*Exercise requirements*
Only the lines from the "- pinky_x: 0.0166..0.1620" line through the last line of the material below belong in the answer, reproduced exactly and with no pictures.
• • • • •
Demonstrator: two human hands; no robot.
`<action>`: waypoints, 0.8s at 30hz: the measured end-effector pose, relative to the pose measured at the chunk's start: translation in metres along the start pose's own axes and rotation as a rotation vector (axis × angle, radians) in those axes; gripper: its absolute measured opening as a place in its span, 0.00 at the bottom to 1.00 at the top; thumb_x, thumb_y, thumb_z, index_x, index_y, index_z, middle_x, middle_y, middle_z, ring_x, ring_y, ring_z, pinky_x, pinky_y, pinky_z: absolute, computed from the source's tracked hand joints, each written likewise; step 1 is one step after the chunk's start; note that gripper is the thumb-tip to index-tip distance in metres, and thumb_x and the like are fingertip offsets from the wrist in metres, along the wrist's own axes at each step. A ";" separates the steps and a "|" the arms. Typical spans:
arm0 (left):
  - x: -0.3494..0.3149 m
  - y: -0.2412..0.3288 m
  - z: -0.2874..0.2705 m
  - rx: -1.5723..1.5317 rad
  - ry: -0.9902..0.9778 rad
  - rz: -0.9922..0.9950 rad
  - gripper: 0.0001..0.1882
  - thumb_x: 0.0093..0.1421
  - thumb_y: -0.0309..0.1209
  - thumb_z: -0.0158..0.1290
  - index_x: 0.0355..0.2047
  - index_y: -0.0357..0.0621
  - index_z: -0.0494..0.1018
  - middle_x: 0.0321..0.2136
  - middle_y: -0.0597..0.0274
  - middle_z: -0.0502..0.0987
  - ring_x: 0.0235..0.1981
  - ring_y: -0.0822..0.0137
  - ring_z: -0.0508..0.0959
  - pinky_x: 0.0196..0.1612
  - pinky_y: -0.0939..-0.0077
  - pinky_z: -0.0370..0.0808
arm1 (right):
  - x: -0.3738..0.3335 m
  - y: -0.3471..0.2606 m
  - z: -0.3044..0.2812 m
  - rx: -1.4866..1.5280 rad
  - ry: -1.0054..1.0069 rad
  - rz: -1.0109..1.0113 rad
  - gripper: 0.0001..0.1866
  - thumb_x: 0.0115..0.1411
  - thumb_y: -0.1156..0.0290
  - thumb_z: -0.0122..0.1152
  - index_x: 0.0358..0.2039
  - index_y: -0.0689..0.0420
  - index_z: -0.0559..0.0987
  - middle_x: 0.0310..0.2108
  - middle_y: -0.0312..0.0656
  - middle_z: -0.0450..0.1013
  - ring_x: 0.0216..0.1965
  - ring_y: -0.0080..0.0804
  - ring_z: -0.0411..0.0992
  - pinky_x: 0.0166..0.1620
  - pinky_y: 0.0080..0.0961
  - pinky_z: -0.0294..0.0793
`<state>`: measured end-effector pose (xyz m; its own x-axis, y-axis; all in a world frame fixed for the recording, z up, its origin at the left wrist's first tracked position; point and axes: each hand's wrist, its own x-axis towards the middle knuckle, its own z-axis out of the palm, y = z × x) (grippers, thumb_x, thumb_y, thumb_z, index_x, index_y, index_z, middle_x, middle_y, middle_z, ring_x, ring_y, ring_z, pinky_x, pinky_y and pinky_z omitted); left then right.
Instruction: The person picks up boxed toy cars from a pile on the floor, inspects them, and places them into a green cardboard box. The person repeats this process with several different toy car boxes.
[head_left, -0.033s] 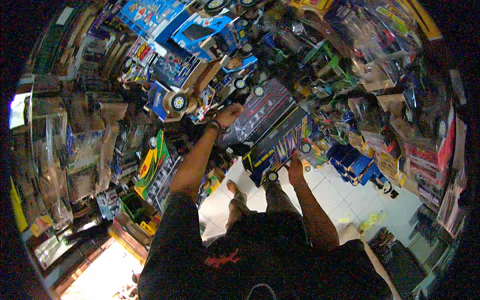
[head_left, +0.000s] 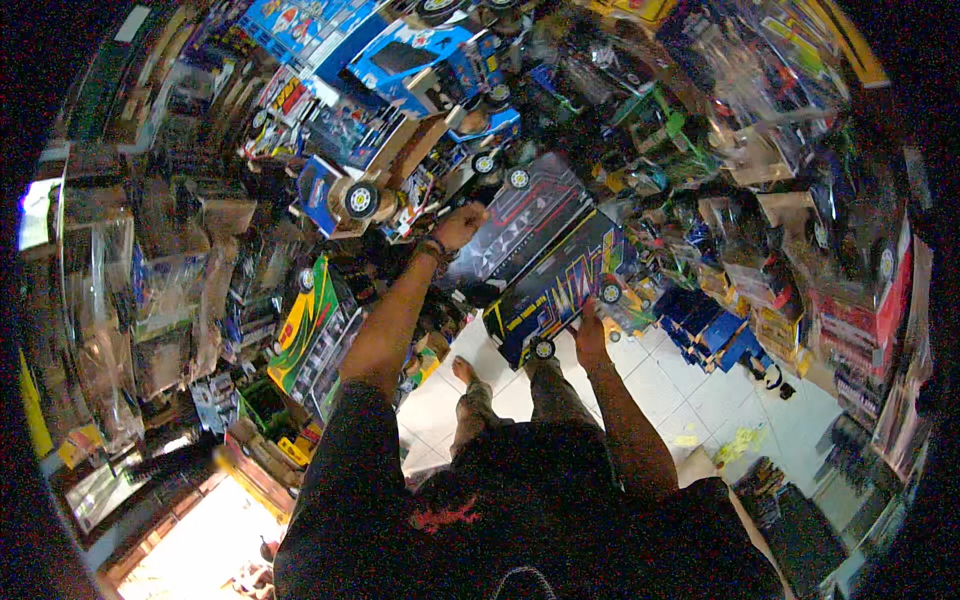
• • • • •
*Answer area*
  - pinky_x: 0.0166..0.1620
  - pinky_y: 0.0080..0.0961
  - pinky_z: -0.0294..0.0793
`<state>`: measured end-effector pose (xyz m; its own x-axis, y-axis; all in a world frame fixed for the recording, z up, its origin at the left wrist's first tracked position; point and axes: each hand's wrist, its own x-axis towards the middle knuckle, its own z-axis out of the palm, y = z × x) (grippers, thumb_x, thumb_y, thumb_z, index_x, index_y, index_z, middle_x, middle_y, middle_z, ring_x, ring_y, ring_z, pinky_x, pinky_y and pinky_z omitted); left then right.
Instruction: The person picks up boxed toy cars from a pile on the floor, inspects them, and places them into a green cardboard box. The person repeats this process with several different toy car boxes.
[head_left, -0.033s] 
[head_left, +0.000s] 

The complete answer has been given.